The task ::
Word for word, reproduce every line of the data below.

Dataset excerpt ::

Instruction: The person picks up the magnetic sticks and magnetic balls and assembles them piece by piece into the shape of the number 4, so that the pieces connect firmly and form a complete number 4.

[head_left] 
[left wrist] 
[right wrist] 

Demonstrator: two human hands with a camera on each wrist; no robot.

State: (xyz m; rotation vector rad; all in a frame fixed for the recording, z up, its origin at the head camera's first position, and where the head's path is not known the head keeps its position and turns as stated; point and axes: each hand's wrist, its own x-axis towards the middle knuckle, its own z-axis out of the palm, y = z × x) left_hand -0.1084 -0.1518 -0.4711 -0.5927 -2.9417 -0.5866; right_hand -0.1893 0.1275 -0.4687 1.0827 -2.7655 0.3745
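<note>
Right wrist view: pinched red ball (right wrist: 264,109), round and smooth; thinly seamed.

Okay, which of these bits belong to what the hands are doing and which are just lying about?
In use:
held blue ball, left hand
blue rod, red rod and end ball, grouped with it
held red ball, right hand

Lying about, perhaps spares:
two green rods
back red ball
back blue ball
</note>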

Answer to this problem ::
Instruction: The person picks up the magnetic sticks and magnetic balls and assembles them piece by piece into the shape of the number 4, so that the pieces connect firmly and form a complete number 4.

[head_left] 
[left wrist] 
[right wrist] 

Demonstrator: two human hands with a camera on each wrist; no robot.

State: (xyz m; rotation vector rad; all in a frame fixed for the recording, z up, its origin at the head camera's first position, and where the head's path is not known the head keeps its position and turns as stated; point and axes: each hand's wrist, its own x-axis towards the middle knuckle, its own z-axis out of the palm, y = z × x) left_hand -0.1084 -0.1518 -0.4711 -0.5927 -2.9417 -0.5866; right_hand -0.1893 0.1275 -0.4687 1.0827 -2.7655 0.3745
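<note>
Right wrist view: pinched red ball (right wrist: 264,109), round and smooth; thinly seamed.

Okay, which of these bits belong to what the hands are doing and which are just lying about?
In use:
held blue ball, left hand
blue rod, red rod and end ball, grouped with it
held red ball, right hand

Lying about, perhaps spares:
two green rods
back red ball
back blue ball
</note>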

That is the complete output for this exercise.